- _WORK REQUIRED_
Copy the data as given. No line may be skipped.

- _THE DATA_
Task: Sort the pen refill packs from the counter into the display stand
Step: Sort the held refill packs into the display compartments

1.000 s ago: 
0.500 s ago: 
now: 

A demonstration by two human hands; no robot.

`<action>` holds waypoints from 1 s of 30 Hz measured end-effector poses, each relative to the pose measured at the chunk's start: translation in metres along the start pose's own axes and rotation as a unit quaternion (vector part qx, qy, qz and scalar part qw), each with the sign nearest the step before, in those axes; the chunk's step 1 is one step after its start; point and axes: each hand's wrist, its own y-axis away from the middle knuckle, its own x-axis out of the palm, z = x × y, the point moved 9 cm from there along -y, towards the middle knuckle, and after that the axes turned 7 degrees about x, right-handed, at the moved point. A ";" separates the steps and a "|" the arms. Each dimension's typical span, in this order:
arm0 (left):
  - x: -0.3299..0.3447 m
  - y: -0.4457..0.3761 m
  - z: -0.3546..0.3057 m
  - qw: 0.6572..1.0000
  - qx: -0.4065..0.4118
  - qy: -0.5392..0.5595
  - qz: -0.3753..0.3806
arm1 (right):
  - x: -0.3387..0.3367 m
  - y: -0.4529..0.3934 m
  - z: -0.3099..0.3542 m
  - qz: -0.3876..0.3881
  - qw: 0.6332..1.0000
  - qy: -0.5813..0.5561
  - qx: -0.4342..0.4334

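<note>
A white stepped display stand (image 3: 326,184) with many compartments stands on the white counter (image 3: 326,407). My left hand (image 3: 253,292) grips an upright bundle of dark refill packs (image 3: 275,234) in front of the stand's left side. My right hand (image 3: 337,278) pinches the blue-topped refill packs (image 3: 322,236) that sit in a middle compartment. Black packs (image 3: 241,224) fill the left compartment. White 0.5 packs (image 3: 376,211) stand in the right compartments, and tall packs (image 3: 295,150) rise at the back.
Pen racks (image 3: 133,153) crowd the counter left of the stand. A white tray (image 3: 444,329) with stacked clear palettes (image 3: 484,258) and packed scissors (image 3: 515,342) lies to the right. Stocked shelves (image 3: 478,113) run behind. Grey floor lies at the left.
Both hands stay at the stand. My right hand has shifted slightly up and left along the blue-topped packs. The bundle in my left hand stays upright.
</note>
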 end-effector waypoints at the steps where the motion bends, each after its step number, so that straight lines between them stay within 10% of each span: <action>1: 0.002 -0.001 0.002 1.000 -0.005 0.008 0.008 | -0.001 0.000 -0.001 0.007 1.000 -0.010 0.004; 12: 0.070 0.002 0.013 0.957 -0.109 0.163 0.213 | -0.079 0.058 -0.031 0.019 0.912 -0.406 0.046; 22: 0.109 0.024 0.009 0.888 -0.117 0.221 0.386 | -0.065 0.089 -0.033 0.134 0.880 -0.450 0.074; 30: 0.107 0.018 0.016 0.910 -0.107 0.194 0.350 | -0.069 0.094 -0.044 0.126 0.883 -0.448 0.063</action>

- _RESPONSE_
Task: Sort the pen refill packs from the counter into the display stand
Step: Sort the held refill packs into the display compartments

1.000 s ago: 
0.500 s ago: 
now: 

A demonstration by two human hands; no robot.

`<action>` holds waypoints from 1 s of 30 Hz measured end-effector poses, each relative to the pose measured at the chunk's start: translation in metres along the start pose's own axes and rotation as a unit quaternion (vector part qx, qy, qz and scalar part qw), each with the sign nearest the step before, in those axes; the chunk's step 1 is one step after its start; point and axes: each hand's wrist, its own y-axis away from the middle knuckle, its own x-axis out of the palm, z = x × y, the point moved 9 cm from there along -y, towards the middle knuckle, and after that the axes turned 7 degrees about x, right-handed, at the moved point. A ";" separates the steps and a "|" the arms. Each dimension's typical span, in this order:
arm0 (left):
  - x: -0.3299..0.3447 m
  - y: -0.4457..0.3761 m
  - z: -0.3546..0.3057 m
  - qw: 0.6572..1.0000
  - qx: -0.4065..0.4118
  - qy: -0.5392..0.5595
  - qz: -0.3753..0.3806
arm1 (right):
  - x: -0.3387..0.3367 m
  - y: -0.4529..0.3934 m
  - z: -0.3099..0.3542 m
  - qz: -0.3876..0.3881
  - qw: 0.6332..1.0000
  - qy: -0.5813..0.5561
  - qx: -0.4342..0.4334

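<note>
A white stepped display stand (image 3: 326,184) with many compartments stands on the white counter (image 3: 326,407). My left hand (image 3: 253,292) grips an upright bundle of dark refill packs (image 3: 275,234) in front of the stand's left side. My right hand (image 3: 337,278) pinches the blue-topped refill packs (image 3: 322,236) that sit in a middle compartment. Black packs (image 3: 241,224) fill the left compartment. White 0.5 packs (image 3: 376,211) stand in the right compartments, and tall packs (image 3: 295,150) rise at the back.
Pen racks (image 3: 133,153) crowd the counter left of the stand. A white tray (image 3: 444,329) with stacked clear palettes (image 3: 484,258) and packed scissors (image 3: 515,342) lies to the right. Stocked shelves (image 3: 478,113) run behind. Grey floor lies at the left.
Both hands stay at the stand. My right hand has shifted slightly up and left along the blue-topped packs. The bundle in my left hand stays upright.
</note>
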 end-effector waypoints at the steps where the motion bends, each after its step number, so that straight lines between them stay within 10% of each span: <action>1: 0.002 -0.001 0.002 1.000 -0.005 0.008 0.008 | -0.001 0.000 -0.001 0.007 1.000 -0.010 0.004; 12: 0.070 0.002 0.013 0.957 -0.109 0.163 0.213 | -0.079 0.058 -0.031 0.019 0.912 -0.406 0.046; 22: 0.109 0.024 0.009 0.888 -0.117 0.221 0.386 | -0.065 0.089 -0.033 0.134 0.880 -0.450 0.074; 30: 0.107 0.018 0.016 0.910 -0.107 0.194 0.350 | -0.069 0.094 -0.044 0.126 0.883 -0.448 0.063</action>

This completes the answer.